Lexical analysis and grammatical analysis of Python

Lexical analysis (Lexical analysis): Analyze whether a word made up of characters is legal and, if there is no problem, produces a word flow.

Parsing (syntactic analysis): Analyze whether a sentence consisting of words is legal, and if there is no problem, a syntax tree is created.

When the lexical analyzer parses the source code text, there is a concept that needs to be clarified:

1. Physical line: A physical line consisting of a sequence of characters (on Windows that is CR LF, which is LF on Unix) that ends with a character series.

2. Logical line: Consisting of one or more physical rows, you can explicitly use a backslash (\) to connect multiple physical exercises into a logical line, or, in parentheses, brackets, expressions within curly braces can span multiple physical rows, but are treated as a logical line.

A lexical parser is a logical line, that is, for a lexical parser, only logical lines are a single line, and it only produces the word newline or token at the end of the logical line.

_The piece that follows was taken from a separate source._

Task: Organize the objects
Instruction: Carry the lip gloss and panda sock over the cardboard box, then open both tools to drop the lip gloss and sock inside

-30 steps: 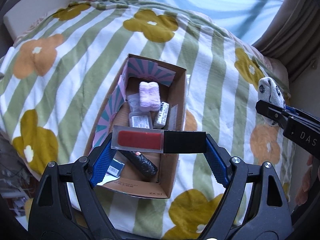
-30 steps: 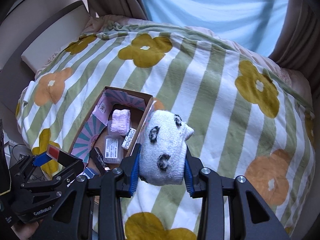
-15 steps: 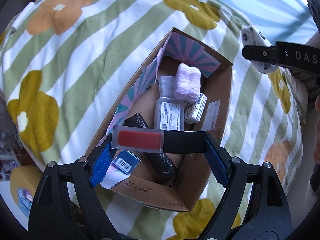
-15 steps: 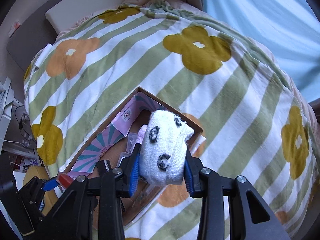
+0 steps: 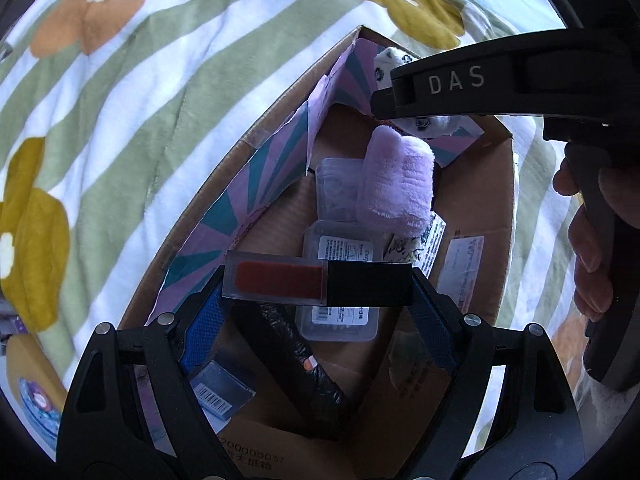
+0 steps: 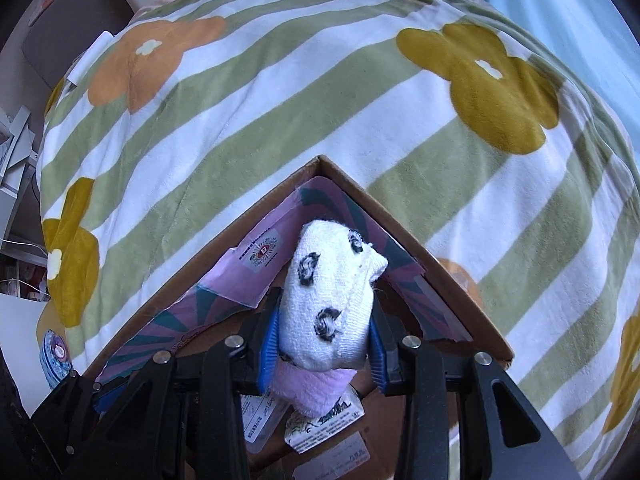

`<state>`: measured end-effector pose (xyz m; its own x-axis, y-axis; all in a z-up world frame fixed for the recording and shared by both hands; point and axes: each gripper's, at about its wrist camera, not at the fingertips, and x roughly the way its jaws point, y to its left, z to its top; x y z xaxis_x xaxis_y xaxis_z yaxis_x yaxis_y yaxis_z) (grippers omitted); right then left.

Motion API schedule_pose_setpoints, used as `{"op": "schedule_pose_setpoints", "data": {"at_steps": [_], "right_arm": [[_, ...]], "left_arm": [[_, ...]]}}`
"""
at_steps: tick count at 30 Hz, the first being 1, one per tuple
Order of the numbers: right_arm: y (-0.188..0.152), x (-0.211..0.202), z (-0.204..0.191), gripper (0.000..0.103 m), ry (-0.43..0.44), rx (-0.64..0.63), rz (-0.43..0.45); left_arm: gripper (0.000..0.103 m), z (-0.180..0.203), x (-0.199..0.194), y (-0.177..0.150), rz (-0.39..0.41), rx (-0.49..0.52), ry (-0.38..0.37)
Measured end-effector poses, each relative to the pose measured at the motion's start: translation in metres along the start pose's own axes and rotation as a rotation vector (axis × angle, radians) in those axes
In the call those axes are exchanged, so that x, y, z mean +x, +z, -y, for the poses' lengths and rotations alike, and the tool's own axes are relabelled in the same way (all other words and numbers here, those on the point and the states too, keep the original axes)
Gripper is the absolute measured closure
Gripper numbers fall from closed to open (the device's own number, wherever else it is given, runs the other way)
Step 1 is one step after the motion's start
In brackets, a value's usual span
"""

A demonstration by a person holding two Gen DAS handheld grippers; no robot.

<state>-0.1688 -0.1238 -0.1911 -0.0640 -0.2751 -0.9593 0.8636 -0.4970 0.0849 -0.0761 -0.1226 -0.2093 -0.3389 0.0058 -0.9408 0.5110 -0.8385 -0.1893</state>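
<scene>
My left gripper [image 5: 318, 286] is shut on a lip gloss tube [image 5: 318, 285] with a red body and black cap, held crosswise above the near half of an open cardboard box [image 5: 502, 216]. My right gripper [image 6: 323, 330] is shut on a white rolled sock with black spots [image 6: 330, 300] and holds it over the box's far corner [image 6: 320, 160], just above a pink rolled cloth [image 6: 310, 390]. The sock also shows in the left wrist view [image 5: 390, 65], partly hidden behind the right gripper's black body [image 5: 480, 80].
The box lies on a bed with a green-striped flower blanket [image 6: 280, 92]. Inside are the pink cloth [image 5: 396, 178], clear plastic cases [image 5: 340, 280], a black wrapped item [image 5: 296, 356], a small printed packet [image 5: 416, 250] and a blue barcode box [image 5: 222, 394]. Clutter lies beside the bed at left [image 6: 16, 152].
Both grippers have moved closer over the box. The right gripper has carried the sock from beside the box to over its far corner, above the pink cloth. Both grips are unchanged.
</scene>
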Motion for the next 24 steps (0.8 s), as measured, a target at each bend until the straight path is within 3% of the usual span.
{"op": "schedule_pose_setpoints", "data": {"at_steps": [8,9,11,12,13,19,24], "right_arm": [[0.005,0.006,-0.003,0.067,0.032,-0.026,0.0],[0.006,0.007,-0.004,0.06,0.041,-0.023,-0.003],[0.006,0.006,-0.003,0.037,0.057,-0.018,-0.002],[0.005,0.005,-0.003,0.018,0.056,-0.017,-0.001],[0.004,0.005,-0.003,0.014,0.052,-0.017,0.005],[0.0,0.008,0.003,0.014,0.097,0.029,-0.033],[-0.006,0.003,0.002,0.014,0.08,0.041,-0.026]], "left_arm": [[0.02,0.008,0.004,0.001,0.008,0.046,0.045],[0.019,0.011,0.004,0.0,0.004,0.057,0.059],[0.002,0.013,0.001,-0.002,0.014,0.061,0.046],[0.0,0.013,-0.002,-0.003,0.024,0.056,0.033],[0.0,0.013,-0.004,-0.004,0.025,0.049,0.021],[0.0,0.007,-0.004,-0.008,-0.003,0.008,-0.006],[0.0,0.005,-0.007,-0.009,-0.005,0.005,-0.008]]}}
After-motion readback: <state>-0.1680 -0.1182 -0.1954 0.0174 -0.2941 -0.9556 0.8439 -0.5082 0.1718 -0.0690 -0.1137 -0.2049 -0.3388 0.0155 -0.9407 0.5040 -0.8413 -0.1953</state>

For each indentation, no matter how many whitespace characters it has, the lexical analyzer produces only one indent word or token, which represents the indentation level, and the lexical analyzer generates a dedent word or token whenever it exits the first indent. Note that the word dedent does not correspond to one or a group of characters, it is a complete logical concept.

Python uses a slightly modified BNF (Backus paradigm) to represent lexical and grammatical rules.

Here are some important points to keep in mind to avoid some low-level but covert programming errors.

1. Identifiers are case-sensitive, but still do not differentiate between two variables using only case differences.

2. Do not use identifiers that are keywords in other programming languages as variable names, because they are likely to be keywords for python.

3. Do not use Python to explicitly declare special-meaning identifiers as variable names (such variables typically begin with an underscore) unless you explicitly want to use that particular meaning.

4. Do not use $ and in Python? (except in strings), which are not valid characters.

5. Do not mix tab and empty Glyd to denote indentation, use only one of them, and develop a habit.

6. Integer literal constants have 10,16,8,2 several representations, if using 16, please write 0xa or 0Xa, if using 8, write 0o7 or 0o7, if you use 2, write 0b1 or 0b1; In short, do not omit the letter of the identifier, we recommend using only lowercase letters.

7. Adding an L or L after the integer literal constant is a long integer, it is recommended to use only l, because the lowercase l looks like the number 1.

8. Integers use 32-bit notation, but long integers are not limited to how many bits are represented, and in memory permitting, it can represent an integer of any size, which is not the same as the C language.

9. If the value of an integer literal constant exceeds the representation range of a 32-bit integer, then Python will automatically upgrade it to a long integer, but this may not be the case in earlier Python implementations, so if you expect a large integer value, make sure to use a long integer.

10. Floating-point literal constants are only 10 in binary form.